EXERCISE AIM: Transcribe the whole listing below without changing a word, but leave out every image.

AVAILABLE DATA:

»»

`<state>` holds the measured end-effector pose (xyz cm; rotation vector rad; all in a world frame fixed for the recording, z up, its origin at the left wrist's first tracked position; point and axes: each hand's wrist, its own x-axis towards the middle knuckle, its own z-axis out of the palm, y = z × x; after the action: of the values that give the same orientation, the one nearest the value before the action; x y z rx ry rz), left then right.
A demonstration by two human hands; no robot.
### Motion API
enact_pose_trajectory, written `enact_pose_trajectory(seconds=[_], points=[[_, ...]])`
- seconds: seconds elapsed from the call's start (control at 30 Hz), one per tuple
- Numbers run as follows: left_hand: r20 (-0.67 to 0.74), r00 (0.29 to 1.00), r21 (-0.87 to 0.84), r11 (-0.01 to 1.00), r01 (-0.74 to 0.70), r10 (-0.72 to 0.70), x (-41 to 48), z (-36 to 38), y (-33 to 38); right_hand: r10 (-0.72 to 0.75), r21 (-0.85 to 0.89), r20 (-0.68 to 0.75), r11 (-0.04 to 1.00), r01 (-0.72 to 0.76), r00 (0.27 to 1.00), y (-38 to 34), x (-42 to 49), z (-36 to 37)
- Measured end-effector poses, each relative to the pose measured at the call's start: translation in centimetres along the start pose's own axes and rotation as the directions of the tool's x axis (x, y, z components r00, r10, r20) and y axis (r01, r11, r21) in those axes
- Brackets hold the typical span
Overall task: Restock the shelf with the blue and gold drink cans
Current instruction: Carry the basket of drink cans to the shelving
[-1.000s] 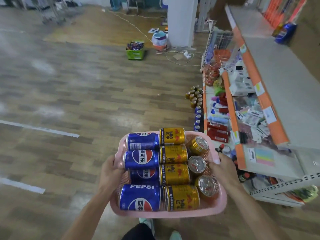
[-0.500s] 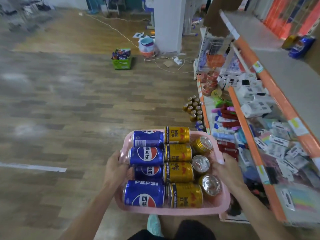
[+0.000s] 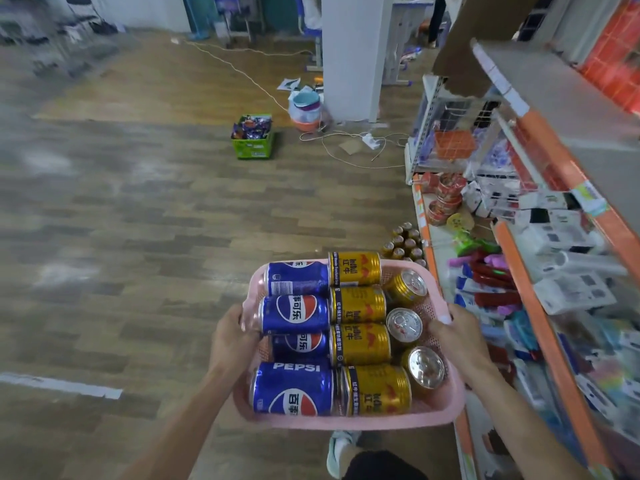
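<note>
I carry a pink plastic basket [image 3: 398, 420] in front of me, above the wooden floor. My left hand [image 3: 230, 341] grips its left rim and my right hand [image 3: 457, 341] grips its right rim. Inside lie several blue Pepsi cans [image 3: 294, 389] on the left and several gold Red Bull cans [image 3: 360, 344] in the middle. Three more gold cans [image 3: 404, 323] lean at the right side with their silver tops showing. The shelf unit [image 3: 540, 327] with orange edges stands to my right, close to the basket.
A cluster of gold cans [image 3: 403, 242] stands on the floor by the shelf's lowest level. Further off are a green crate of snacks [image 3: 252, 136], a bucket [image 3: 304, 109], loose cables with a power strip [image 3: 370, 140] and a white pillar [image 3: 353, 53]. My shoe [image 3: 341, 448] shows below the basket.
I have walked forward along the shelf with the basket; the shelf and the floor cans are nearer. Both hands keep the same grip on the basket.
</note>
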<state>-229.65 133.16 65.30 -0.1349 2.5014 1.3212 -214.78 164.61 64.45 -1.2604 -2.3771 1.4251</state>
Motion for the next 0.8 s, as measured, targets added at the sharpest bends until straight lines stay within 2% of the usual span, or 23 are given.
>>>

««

RESULT OF THE EXERCISE:
`<state>` holds the measured end-effector pose (xyz cm; rotation vector rad; all in a world frame fixed for the recording, z up, its origin at the left wrist's first tracked position; point and axes: each hand's wrist, its own x-axis towards the middle knuckle, its own z-axis out of the palm, y = z × x; after the action: of the values that give the same orientation, the one nearest the value before the action; x y z rx ry rz), left then right.
A demonstration by two human hands; no robot.
### Motion API
enact_pose_trajectory, written `enact_pose_trajectory(seconds=[_], points=[[_, ...]])`
- seconds: seconds elapsed from the call's start (control at 30 Hz), one per tuple
- Numbers run as follows: left_hand: r20 (-0.67 to 0.74), r00 (0.29 to 1.00), r21 (-0.87 to 0.84), r11 (-0.01 to 1.00), r01 (-0.74 to 0.70), r10 (-0.72 to 0.70), x (-41 to 48), z (-36 to 38), y (-33 to 38); right_hand: r10 (-0.72 to 0.75), r21 (-0.85 to 0.89), r20 (-0.68 to 0.75), r11 (-0.04 to 1.00), r01 (-0.72 to 0.76), r00 (0.27 to 1.00), y (-38 to 34), x (-42 to 49), z (-36 to 37)
- Measured end-effector poses, each relative to the pose measured at the call's start: translation in centimetres along the start pose's own axes and rotation as the directions of the tool's x axis (x, y, z components r00, r10, r20) and y axis (r01, r11, r21) in those axes
- Brackets hold the typical span
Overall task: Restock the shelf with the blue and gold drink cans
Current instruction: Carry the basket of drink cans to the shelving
[-1.000s] 
[-0.500s] 
[+0.000s] 
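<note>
I carry a pink plastic basket [image 3: 398, 420] in front of me, above the wooden floor. My left hand [image 3: 230, 341] grips its left rim and my right hand [image 3: 457, 341] grips its right rim. Inside lie several blue Pepsi cans [image 3: 294, 389] on the left and several gold Red Bull cans [image 3: 360, 344] in the middle. Three more gold cans [image 3: 404, 323] lean at the right side with their silver tops showing. The shelf unit [image 3: 540, 327] with orange edges stands to my right, close to the basket.
A cluster of gold cans [image 3: 403, 242] stands on the floor by the shelf's lowest level. Further off are a green crate of snacks [image 3: 252, 136], a bucket [image 3: 304, 109], loose cables with a power strip [image 3: 370, 140] and a white pillar [image 3: 353, 53]. My shoe [image 3: 341, 448] shows below the basket.
I have walked forward along the shelf with the basket; the shelf and the floor cans are nearer. Both hands keep the same grip on the basket.
</note>
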<state>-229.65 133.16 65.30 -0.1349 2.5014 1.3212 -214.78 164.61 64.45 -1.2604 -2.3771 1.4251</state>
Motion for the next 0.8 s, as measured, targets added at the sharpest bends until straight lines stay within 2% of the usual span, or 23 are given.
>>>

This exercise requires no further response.